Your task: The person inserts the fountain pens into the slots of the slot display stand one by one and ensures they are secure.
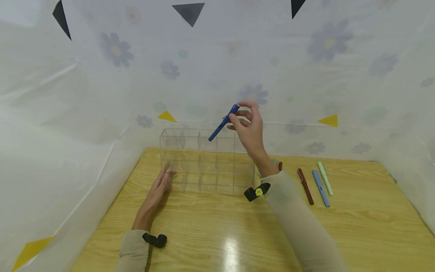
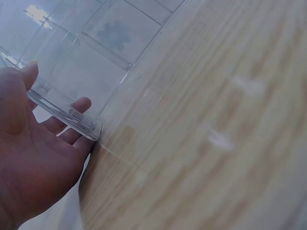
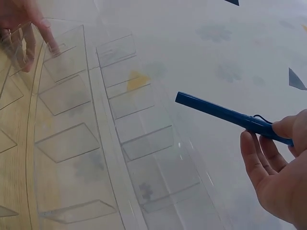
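White sheeting point(image 1: 217, 49) printed with pale flowers and triangles fills the far side of my head feed and runs down both sides of the scene. Below it I have the wood-grain table point(image 1: 204, 230), with a patch of glare at its near edge. The clear rack point(image 1: 208, 162) stands toward the table's far left, its thin dividers making rows of compartments one above another. I see two arms in beige sleeves point(image 1: 299, 223) coming in from the near side, each with a black wrist camera point(image 1: 154, 240). At the rack's left end I make out the left hand point(image 1: 159, 187) gripping the side panel, and the left-wrist feed shows me the thumb on one side of the plastic and fingers on the other. The right hand point(image 1: 250, 130) is raised above the rack, holding the blue pen point(image 1: 223, 122) in a narrow pinch between thumb and fingers. I read that pen as tilted, clip end high and to the right, other end low and to the left, in the air and apart from the rack. Right of the rack, the dark red pen point(image 1: 306, 186), light blue pen point(image 1: 321, 188) and pale green pen point(image 1: 325, 178) lie side by side on the table.
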`<state>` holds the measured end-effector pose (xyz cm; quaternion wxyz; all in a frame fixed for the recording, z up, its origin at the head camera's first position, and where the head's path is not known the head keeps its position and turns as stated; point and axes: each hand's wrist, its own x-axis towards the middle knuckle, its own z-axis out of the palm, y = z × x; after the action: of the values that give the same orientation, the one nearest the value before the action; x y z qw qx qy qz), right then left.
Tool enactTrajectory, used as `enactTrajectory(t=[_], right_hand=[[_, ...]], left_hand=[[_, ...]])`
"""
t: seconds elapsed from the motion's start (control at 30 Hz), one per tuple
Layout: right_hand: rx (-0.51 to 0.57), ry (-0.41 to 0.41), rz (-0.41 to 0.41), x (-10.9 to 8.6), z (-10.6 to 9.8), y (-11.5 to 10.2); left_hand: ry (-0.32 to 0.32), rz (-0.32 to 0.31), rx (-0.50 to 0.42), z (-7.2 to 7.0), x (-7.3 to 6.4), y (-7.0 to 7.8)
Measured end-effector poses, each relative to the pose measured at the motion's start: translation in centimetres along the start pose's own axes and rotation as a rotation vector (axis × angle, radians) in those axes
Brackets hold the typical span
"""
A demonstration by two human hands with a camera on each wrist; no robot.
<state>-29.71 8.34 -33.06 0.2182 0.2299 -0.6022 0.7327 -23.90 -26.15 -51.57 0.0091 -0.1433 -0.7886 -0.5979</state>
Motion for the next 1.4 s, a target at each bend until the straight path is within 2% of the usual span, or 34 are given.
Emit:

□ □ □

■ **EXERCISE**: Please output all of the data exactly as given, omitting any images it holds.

■ **REPLY**:
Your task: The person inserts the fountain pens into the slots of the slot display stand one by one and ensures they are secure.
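White sheeting point(image 1: 217, 49) printed with pale flowers and triangles fills the far side of my head feed and runs down both sides of the scene. Below it I have the wood-grain table point(image 1: 204, 230), with a patch of glare at its near edge. The clear rack point(image 1: 208, 162) stands toward the table's far left, its thin dividers making rows of compartments one above another. I see two arms in beige sleeves point(image 1: 299, 223) coming in from the near side, each with a black wrist camera point(image 1: 154, 240). At the rack's left end I make out the left hand point(image 1: 159, 187) gripping the side panel, and the left-wrist feed shows me the thumb on one side of the plastic and fingers on the other. The right hand point(image 1: 250, 130) is raised above the rack, holding the blue pen point(image 1: 223, 122) in a narrow pinch between thumb and fingers. I read that pen as tilted, clip end high and to the right, other end low and to the left, in the air and apart from the rack. Right of the rack, the dark red pen point(image 1: 306, 186), light blue pen point(image 1: 321, 188) and pale green pen point(image 1: 325, 178) lie side by side on the table.
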`<state>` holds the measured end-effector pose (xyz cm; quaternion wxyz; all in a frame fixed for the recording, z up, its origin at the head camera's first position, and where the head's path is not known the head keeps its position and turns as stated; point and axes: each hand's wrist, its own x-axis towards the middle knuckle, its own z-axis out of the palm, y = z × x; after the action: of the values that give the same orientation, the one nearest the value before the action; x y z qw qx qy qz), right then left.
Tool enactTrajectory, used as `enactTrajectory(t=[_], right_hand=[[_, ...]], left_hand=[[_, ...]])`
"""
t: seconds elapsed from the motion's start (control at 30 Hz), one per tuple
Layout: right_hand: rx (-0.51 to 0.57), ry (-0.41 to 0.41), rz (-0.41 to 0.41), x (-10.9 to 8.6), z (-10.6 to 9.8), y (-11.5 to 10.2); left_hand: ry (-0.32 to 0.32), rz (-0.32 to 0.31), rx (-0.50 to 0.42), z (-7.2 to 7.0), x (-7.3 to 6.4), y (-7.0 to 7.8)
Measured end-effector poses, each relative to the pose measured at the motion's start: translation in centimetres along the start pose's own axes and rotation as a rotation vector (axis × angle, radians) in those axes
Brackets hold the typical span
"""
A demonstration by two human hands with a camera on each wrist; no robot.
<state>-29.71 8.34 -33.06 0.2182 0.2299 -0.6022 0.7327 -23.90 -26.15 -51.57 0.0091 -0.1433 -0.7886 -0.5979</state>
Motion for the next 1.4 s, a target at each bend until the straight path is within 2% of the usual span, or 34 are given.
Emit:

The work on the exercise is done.